Hakia is based on an ever expanding database of concepts matching that it says will help make better sense of long complex queries and even questions based queries that present day systems don’t address adequately.
What runs semantics?
Considering the task of understanding the deluge of information that the web really is, Hakia’s technology backbone seems it’s got the recipe to scale up. So without further ado, here are the facts:
Hakia’s semantic search is essentially built around three evolving technologies:
- OntoSem (sense repository)
- QDEX (Query indexing technique)
- SemanticRank algorithm
- OntoSem is Hakia’s repository of concept relations, in other words, a linguistic database where words are categorized into the various “senses” they convey.

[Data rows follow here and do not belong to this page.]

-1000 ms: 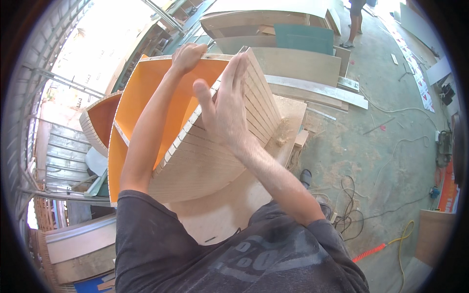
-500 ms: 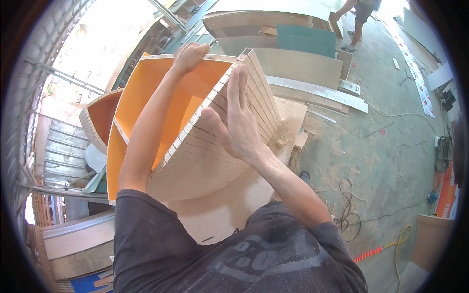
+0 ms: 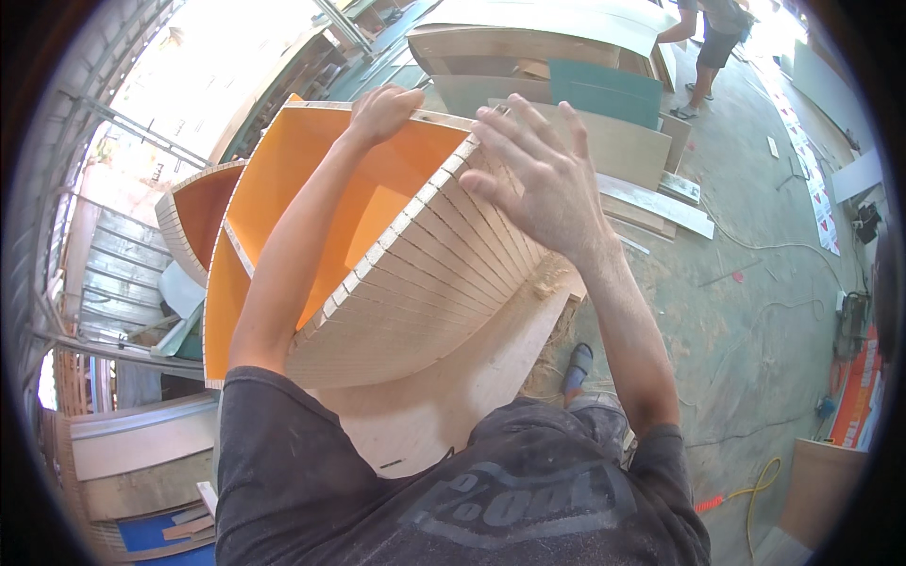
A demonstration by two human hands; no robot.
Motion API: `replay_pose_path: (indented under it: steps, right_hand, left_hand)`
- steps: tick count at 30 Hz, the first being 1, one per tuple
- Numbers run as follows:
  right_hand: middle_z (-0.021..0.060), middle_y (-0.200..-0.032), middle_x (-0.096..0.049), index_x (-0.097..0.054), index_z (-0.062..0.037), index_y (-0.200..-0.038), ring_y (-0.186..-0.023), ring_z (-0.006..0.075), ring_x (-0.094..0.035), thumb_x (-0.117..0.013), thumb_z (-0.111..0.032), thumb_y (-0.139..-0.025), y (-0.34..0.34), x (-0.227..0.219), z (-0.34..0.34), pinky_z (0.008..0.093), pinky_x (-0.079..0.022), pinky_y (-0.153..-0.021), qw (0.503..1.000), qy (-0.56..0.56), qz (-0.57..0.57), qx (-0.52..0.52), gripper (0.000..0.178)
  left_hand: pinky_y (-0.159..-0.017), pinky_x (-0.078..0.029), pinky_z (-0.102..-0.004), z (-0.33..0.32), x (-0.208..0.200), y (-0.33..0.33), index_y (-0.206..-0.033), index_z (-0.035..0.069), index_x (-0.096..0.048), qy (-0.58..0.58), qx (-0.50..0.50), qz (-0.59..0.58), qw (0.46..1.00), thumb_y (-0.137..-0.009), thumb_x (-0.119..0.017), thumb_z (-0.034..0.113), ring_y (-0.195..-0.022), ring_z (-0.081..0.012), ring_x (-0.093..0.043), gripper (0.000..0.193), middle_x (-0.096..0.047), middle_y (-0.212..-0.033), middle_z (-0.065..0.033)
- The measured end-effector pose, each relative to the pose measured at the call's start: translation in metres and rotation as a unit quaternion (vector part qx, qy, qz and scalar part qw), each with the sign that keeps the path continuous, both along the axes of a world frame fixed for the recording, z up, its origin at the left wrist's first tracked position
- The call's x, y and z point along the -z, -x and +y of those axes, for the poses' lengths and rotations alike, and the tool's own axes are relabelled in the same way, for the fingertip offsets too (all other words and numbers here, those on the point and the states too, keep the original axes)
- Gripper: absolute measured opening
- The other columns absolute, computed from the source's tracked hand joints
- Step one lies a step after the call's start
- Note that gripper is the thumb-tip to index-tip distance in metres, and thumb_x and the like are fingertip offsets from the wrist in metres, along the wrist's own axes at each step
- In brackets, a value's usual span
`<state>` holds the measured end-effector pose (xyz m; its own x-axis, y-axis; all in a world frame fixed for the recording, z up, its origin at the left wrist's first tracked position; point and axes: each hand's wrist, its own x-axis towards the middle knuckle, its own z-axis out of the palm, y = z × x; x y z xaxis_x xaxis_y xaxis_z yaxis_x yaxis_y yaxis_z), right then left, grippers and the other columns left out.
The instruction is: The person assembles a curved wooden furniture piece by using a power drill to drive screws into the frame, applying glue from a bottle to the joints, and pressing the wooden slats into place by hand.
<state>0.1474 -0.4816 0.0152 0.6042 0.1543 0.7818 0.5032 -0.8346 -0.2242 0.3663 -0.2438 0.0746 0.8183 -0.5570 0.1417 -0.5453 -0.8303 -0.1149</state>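
Note:
A large curved wooden shell with kerf-cut slots across its pale outer side and an orange inner face stands tilted before me. My left hand has its fingers curled over the shell's far top rim. Near the far right corner, my right hand is open with fingers spread, its palm toward the slotted outer side. Whether it touches the surface I cannot tell. Beneath the shell lies a pale board, with sawdust at its far right end.
A second curved shell stands at the left. Stacked panels fill the back, where another person stands. A yellow hose and cables lie on the green floor at right. Boards are stacked at lower left.
My right hand has moved right and its fingers have spread; before, they lay together flat along the outer side near the rim. The left hand keeps its hold. My foot now shows on the floor.

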Motion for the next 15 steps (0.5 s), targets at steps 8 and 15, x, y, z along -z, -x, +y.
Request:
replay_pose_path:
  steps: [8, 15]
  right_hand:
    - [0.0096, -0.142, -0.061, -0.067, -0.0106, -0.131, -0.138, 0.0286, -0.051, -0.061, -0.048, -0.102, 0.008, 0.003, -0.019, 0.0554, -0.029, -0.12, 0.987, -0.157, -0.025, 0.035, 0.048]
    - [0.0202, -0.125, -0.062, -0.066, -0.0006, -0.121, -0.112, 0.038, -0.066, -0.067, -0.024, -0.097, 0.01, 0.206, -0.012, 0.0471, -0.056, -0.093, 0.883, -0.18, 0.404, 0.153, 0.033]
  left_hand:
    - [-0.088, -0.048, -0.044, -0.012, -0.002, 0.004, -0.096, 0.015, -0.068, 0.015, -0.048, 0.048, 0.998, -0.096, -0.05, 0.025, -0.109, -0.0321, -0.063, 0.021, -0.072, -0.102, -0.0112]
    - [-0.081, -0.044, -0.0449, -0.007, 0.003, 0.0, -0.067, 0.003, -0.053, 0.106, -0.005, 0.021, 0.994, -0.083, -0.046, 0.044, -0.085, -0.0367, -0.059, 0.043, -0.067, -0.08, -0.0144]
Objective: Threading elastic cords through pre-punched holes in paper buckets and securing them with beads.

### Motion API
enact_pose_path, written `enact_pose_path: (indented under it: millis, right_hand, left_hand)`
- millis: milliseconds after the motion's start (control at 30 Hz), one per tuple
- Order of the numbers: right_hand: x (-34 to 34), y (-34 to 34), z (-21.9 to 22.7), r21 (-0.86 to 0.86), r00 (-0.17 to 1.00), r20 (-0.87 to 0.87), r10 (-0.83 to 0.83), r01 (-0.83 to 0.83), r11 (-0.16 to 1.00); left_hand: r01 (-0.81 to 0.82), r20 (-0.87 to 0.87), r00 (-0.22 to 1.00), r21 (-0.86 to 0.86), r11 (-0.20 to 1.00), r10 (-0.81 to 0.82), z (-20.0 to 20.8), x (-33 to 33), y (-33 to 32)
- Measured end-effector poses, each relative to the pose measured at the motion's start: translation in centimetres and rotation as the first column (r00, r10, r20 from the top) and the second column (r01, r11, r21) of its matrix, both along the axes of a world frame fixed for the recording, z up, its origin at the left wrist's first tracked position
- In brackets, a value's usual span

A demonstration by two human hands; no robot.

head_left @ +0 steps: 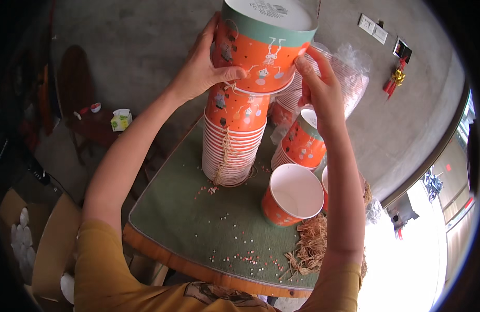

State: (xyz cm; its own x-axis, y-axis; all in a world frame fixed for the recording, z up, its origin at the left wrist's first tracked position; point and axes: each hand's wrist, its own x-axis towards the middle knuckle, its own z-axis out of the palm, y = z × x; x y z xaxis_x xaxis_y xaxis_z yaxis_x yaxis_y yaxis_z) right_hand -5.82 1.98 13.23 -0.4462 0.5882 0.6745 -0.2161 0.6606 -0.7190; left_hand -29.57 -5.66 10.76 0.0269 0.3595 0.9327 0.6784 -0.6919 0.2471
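Both hands hold an orange paper bucket (255, 54) with a green band, turned bottom up. My left hand (201, 73) grips its left side, thumb across the front; my right hand (321, 86) grips the right side. The bucket sits over or just above the top of a tall stack of nested, upturned paper buckets (233, 151). Strands of raffia-like string (225, 156) hang down the stack's front. To the right, an upright open bucket (293, 195) shows its white inside. Tangled tan string (311, 247) lies beside it, partly behind my right forearm.
Small white and pink foam beads (245, 257) are scattered on the green table (172, 208). Another upturned bucket stack (302, 140) and plastic-wrapped buckets (349, 78) stand at the back right. A cardboard box (55, 249) is at lower left, a chair (84, 104) far left.
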Motion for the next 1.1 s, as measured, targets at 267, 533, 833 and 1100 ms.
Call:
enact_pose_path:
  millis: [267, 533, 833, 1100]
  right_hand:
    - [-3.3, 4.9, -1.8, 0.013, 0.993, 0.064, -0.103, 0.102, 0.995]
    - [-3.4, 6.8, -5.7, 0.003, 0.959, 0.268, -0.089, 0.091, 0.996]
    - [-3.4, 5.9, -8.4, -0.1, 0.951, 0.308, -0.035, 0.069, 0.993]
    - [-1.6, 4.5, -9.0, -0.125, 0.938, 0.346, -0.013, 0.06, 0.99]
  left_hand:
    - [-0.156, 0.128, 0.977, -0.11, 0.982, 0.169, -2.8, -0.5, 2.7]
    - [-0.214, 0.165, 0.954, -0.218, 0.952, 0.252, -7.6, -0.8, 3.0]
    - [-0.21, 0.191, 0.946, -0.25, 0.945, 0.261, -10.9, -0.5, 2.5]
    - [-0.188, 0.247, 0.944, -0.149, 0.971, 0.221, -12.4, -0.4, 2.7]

- QDEX is Hakia’s replacement for the inverted index that most engines use to save web content. QDEX extracts all possible queries relating to the content (leveraging the OntoSem for meaning) and these become the gateways to the original document. This process greatly reduces the data set that the indexer has to deal with while querying data on-the-fly. An advantage when you considering the wide swath of data the engine would have to search if it were an inverted index.
- Finally, the SemanticRank algorithm independently ranks content on the basis of more sentence analysis. Credibility and age of the content is also used to determine relevancy.
Hakia performs pure analyses of content irrespective of links or clickthroughs among the documents (they are opposed to statistical models for determining relevance).
With purely content based indexing and searching, there is no requirement to monitor user activity via cookies or JavaScript (allaying privacy concerns). Infact, no data is saved on the user’s system without explicit user permission.
A Google beater?
With the increased focus on creating the next generation of the web on Semantic standards where data can seamlessly be interpreted by machines, semantic search engines will be all the more relevant.
Hakia’s engineers themselves claim that their model mimics human learning (accelerated exponentially). However, as far as Google trumping (SEOMarketTips) is concerned, the folks at GooglePlex have been hiring Machine Learning and Natural Language processing experts for a long time. Hence it can’t be said that Google is oblivious to the potential of semantic search.
Also, Hakia is emerging at a time when the Internet is increasingly transitioning from a “textual” web to a more interactive experience (video and audio). Hence the question of semantics expands to making sense of content as a whole. And this is where Hakia has to capitalize.
To conclude, I would go with what Dr. Riza commented in a post at ReadWriteWeb – “Semantic search is definitely an antidote for poor relevancy; but only time will tell how well this can be done”.